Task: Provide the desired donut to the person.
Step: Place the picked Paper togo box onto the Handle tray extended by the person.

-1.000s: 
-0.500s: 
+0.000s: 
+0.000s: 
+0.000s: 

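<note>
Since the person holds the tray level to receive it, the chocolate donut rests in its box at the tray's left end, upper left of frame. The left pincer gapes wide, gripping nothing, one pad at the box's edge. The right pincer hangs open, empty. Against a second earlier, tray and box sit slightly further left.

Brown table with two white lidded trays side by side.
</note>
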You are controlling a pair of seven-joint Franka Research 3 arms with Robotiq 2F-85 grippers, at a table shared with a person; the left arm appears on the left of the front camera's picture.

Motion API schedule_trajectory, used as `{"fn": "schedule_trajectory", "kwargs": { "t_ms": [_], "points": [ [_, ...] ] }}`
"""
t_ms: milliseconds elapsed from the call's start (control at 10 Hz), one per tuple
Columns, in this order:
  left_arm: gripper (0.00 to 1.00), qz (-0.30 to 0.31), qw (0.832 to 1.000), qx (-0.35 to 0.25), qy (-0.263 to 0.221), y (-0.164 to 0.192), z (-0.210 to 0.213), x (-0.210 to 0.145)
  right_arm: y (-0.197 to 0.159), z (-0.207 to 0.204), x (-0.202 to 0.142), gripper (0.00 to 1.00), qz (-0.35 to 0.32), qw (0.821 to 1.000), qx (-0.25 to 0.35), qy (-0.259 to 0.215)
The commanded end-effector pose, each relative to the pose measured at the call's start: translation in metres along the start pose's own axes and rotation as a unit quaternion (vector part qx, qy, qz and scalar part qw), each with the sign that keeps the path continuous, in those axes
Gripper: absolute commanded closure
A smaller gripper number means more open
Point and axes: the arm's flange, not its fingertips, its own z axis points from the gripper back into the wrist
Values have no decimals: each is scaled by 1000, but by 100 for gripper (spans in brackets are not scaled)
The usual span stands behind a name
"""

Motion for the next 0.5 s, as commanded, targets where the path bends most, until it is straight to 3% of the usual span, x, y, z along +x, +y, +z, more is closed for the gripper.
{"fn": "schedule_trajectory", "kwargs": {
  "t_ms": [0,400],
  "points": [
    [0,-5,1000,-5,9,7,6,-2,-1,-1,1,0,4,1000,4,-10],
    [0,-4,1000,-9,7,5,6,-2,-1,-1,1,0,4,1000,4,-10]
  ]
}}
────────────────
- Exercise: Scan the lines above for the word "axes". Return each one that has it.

- Result of the exercise:
The commanded end-effector pose, each relative to the pose measured at the call's start: translation in metres along the start pose's own axes and rotation as a unit quaternion (vector part qx, qy, qz and scalar part qw), each with the sign that keeps the path continuous, in those axes
Point and axes: the arm's flange, not its fingertips, its own z axis points from the gripper back into the wrist

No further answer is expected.